![]() |
[QUOTE=LaurV;324114]
For me, this (letting the CPU free) is the [URL="http://en.wikipedia.org/wiki/Manna"]manna from the heaven[/URL]! (as everybody knows, my systems are all CPU-bottle-necked). Now I can run P-1, or LL, or DC or aliquots, with the CPU, which before I could not. THIS IS THE BIG ADVANTAGE. For which I bow again to the people who made this possible. :bow:[/QUOTE] I just stopped running mfaktc for months so I could do the other things :smile: By the way, how can I make it more responsive? I set GPUSieveProcessSize=8 and GPUSieveSize=16, and now it's useable, but still somewhat laggy. I don't really want to reduce GPUSieveSize further, so will doing something like reducing sieve primes help? Or will that cause an even bigger performance hit than reducing GPUSieveSize further? |
mfaktc 0.20 and the small exponents
I´ve been running 0.20 on 60-61M exponents and am quite pleased with it.
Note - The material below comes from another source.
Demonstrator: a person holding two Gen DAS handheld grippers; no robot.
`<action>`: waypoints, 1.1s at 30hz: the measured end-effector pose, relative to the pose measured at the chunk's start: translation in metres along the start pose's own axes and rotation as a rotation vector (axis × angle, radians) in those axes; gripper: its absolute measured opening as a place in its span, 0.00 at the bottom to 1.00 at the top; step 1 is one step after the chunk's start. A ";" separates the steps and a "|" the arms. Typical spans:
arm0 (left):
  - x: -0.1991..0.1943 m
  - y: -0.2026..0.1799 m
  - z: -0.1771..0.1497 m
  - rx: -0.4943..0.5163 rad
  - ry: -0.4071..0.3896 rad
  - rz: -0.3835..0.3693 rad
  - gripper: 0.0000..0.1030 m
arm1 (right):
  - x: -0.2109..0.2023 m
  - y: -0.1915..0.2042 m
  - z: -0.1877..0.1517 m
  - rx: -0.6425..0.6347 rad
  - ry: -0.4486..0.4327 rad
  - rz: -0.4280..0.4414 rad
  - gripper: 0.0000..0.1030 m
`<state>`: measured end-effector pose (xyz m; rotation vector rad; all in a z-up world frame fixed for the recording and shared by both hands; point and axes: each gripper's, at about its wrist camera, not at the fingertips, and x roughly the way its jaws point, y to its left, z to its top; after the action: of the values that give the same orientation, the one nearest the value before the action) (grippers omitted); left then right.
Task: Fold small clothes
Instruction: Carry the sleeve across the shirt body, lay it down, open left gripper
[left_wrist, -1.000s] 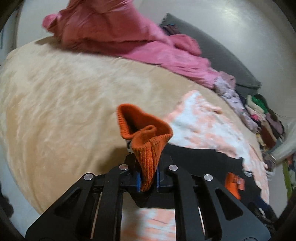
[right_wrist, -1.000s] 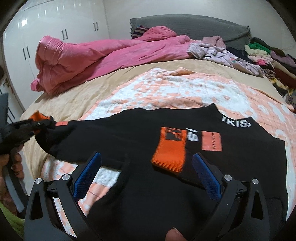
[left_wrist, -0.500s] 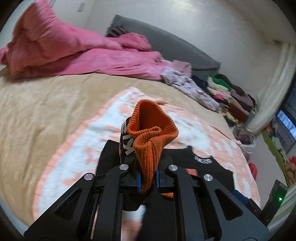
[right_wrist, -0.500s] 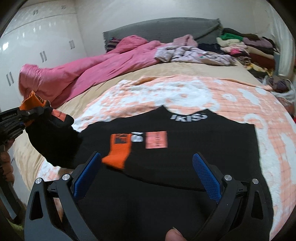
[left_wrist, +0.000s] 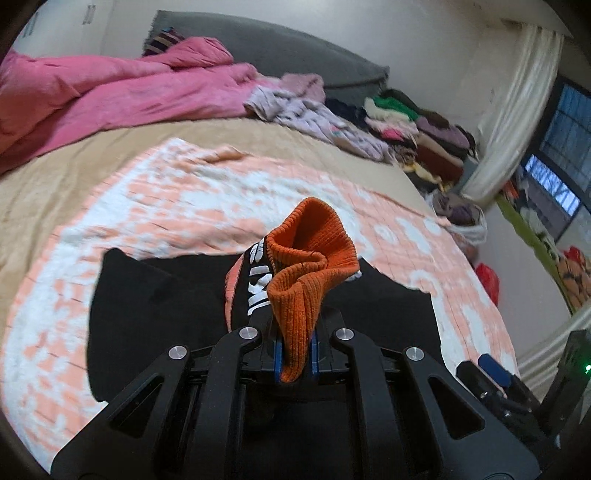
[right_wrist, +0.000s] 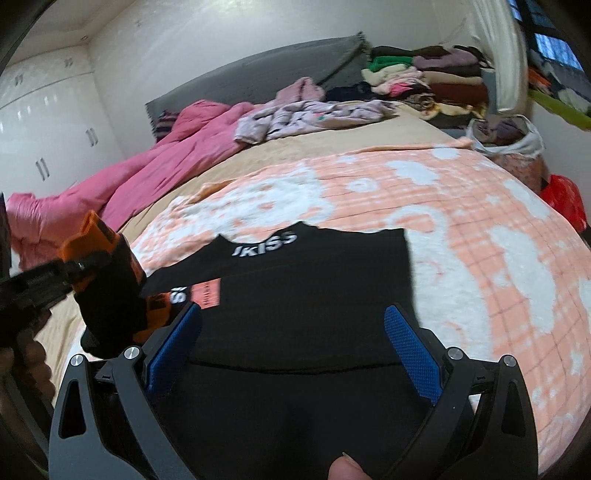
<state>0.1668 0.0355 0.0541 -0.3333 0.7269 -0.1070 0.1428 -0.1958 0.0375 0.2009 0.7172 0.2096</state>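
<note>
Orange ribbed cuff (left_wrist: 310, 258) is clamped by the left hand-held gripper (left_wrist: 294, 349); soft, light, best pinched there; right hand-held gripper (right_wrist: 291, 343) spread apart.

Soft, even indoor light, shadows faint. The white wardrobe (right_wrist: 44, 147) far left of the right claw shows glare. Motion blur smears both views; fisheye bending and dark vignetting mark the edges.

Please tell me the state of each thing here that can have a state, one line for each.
Left hand-held gripper: shut on the orange ribbed sleeve cuff.
Right hand-held gripper: open, holding nothing.
Black sweater with white letters: lying flat on the peach-and-white blanket, one sleeve lifted.
Pink quilt: crumpled.
Folded clothes stack: piled beside the headboard.
</note>
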 end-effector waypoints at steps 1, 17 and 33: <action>0.006 -0.004 -0.003 0.008 0.013 -0.005 0.03 | -0.001 -0.004 0.000 0.009 -0.001 -0.003 0.95; 0.051 -0.029 -0.028 0.074 0.137 -0.058 0.08 | 0.007 -0.029 -0.003 0.064 0.015 -0.024 0.95; 0.017 -0.003 -0.019 0.066 0.080 -0.053 0.54 | 0.031 -0.006 -0.011 0.017 0.083 0.030 0.95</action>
<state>0.1665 0.0237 0.0311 -0.2868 0.7923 -0.1945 0.1589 -0.1925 0.0090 0.2201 0.7990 0.2412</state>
Faster, and "CPU-free", which is a plus, definitely.
Nevertheless, I was surprised when trying to run it on small exponents (by small I mean 2.6M exponents, from 62 to 64 bits. The GHz-d/d went down from ~258 to 40-45, and this even using using the "LessClasses" version. It is way slower than 0.19 for this type of work. Is there any setting I should look into, or is it just the way it is? |
Thank you Oliver and George :smile:
Now, my question. I am actually running 1 mfaktc 0.19 and 1 cudalucas (DC) on my GTX 275, and 2 mfaktc 0.19 and 1 cudalucas (DC+LL) on my GTX580. If I run mfaktc 0.20, how much GPU can be used for Cudalucas? Luigi |
[QUOTE=lycorn;324124]I was surprised when trying to run it on small exponents (by small I mean 2.6M exponents, from 62 to 64 bits. The GHz-d/d went down from ~258 to 40-45, and this even using using the "LessClasses" version. It is way slower than 0.19 for this type of work.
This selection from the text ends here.